"Why travel? Why wait?" screams a mobile application advertisement in bright and bold orange font. Another says, "No more travel time, no more waiting rooms and no more long lines."
Practice of telemedicine and electronic medical certificates (MCs) are on the rise in Singapore. It's easy and simple. Get online, talk to your doctor and get an electronic copy of your MC. It provides a great boon to patients by eliminating the need to walk to and queue at the nearest GP clinic. It's also a lot cheaper than arranging a house call which can cost hundreds of dollars.
It's fast, cheap and good!
Any child growing up here in the 1980s knows this concept. If it's fast and cheap, it can't be good; if it's good and fast, it can't be cheap. It's a concept I learnt as a child, wandering around the wet market behind my mother's knee while she haggled with the wet market fishmonger in Cantonese. "No such thing as peng leng zeng (cheap, good and fast) lah, aunty!" the fishmonger used to say.
Telemedicine and its good buddy, the electronic MC, however, has proven my mother's fishmonger wrong. Now, it's possible for medicine to be good, cheap and fast; telemedicine and the electronic MC have taken centre stage in the world of medicine. Virtual platforms offering health consultation and electronic MCs have sprung up in Singapore like mushrooms after a proverbial summer rain. A half dozen or so companies now practise telemedicine within the Ministry of Health's (MOH) regulatory sandbox, which allows healthcare providers to "introduce new healthcare models or evolve their models in a safe manner, in partnership with MOH to come up with best practices for the new technology".1
Sounds like a great idea.
The disabled physician
Except – of course – that it isn't a new idea.
Doctors have had the tools to conduct some form of telemedicine for years now. The telephone allows us to "hear", and so we've typically used the telephone to play blind doctor and communicate with colleagues and patients for all sorts of reasons.
Typically, we have done so very cautiously because as health professionals, we understand that only so much information can be communicated via the phone. These have traditionally been restricted to consults with other trained health professionals and minor follow – up questions patients may have after going home. Such phone conversations are not uncommon, but they inevitably always end with the words: "Okay, but if you're not getting better, please come back and see me."
The advent of high definition video now allows the doctor to "see" as well, and the gain of this new virtual sense has spurred a wave of new companies clamouring to take advantage of this. However, a physician who can see and hear, but cannot feel, auscultate, percuss or assess vital signs, is still a severely disabled physician.>/p>
We didn't start the fire
One could argue that the application of telemedicine in the world is hardly a new thing and that there is significant online literature supporting the use of telemedicine. One would be correct to some extent.
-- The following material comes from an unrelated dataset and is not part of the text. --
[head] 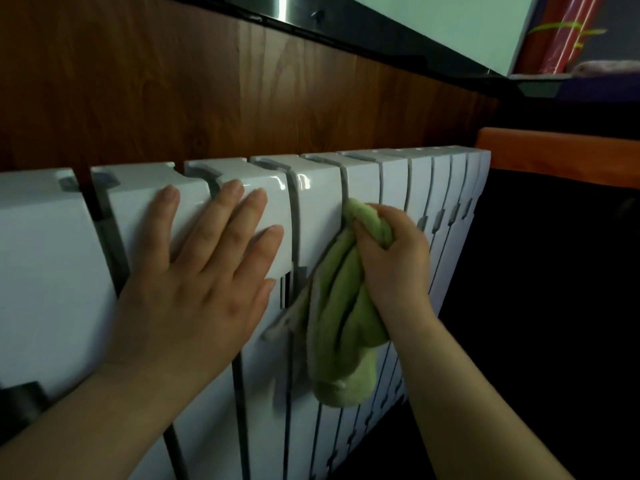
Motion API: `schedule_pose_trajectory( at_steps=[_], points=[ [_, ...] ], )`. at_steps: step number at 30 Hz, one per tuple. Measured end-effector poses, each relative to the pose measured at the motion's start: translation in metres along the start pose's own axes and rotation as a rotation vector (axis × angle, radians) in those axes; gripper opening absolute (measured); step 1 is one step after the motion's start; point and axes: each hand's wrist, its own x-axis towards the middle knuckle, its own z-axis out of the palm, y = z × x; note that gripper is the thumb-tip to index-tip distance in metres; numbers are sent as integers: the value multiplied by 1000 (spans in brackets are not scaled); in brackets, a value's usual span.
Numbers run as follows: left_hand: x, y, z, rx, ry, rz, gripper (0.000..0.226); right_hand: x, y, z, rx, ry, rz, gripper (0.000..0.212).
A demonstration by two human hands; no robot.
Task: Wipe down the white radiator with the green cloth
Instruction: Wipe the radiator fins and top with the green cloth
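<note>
The white radiator (pixel 318 202) is mounted below wood panelling (pixel 207 98). The left hand (pixel 194 282) is laid flat, released; the green cloth (pixel 339 306) is grasped by the right hand (pixel 391 258).

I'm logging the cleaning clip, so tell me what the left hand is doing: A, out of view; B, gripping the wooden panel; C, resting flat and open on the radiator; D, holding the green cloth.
C: the left hand lies open with fingers spread on the radiator, while the right hand clutches the green cloth.
</note>
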Motion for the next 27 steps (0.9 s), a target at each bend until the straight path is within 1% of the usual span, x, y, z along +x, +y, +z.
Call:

However, the vast ream of online literature supports the use of telemedicine – in the chronic and follow-up care settings. The remainder of the literature supports the use of teleconsultations in rural areas where there is a lack of specialised medicine in conjunction with a primary care provider. There is precious little literature to support the use of telemedicine in an acute setting within an urban environment, and certainly not in Singapore where there is literally a GP practice on every street corner.
A legal document
The argument, of course, is that Singapore is different in its requirement of its denizens to produce an MC when they are absent from work. Therefore, it is logical that most patients are able to self-diagnose minor ailments and duly "report" their sickness to the doctor without much medical risk to the patient and legal risk to the doctor. That's certainly a logical argument, but not a very convincing one when you're in front of a lawyer who is cross-examining you for medical negligence. It also severely underestimates the value of the MC – a legal document enshrined in statutory law as a certificate only to be issued by a "medical officer" (defined as a practitioner recognised by the Singapore Medical Council [SMC]) who has "examined" the patient and is sufficiently satisfied that the patient in front of him/ her is truly ill. The difficulty of properly examining a patient over a video call need not be elaborated on, and one can only speculate as to how the law would choose to interpret the word "examine" should a test case ever come to pass.
Recent events have already shown us that the SMC does not take the issuing (or withholding) of MCs lightly, and it would seem reasonable to assume that physicians who issue MCs in a laissez – faire manner do so at their own peril.
A ruling of criminal negligence
In the absence of a local test case, let's perhaps turn our attention to other shores. A recent case in India, involving the death of a patient after a teleconsultation, has resulted in a conviction of criminal negligence.This has given the Indian Medical Association pause to seek clear guidelines from their own medical council due to concerns that the ruling seems to be against the practice of telemedicine.
In the meantime, our own SMC remains fairly clear. According to SMC Circular No. 2/2018, "In summary, diagnosis, prescription of medicine and issuance of MCs via telemedicine... is subject to doctors' professional judgement and the precise circumstances of each presenting case."2 That is to say that telemedicine is allowed, but only on your own professional judgement held to a standard of care delivered no differently compared to when you physically see patients in your own clinic.
That makes me think that perhaps I'd prefer to just see patients in my clinic.
However, a physician who can see and hear, but cannot feel, auscultate, percuss or assess vital signs, is still a severely disabled physician.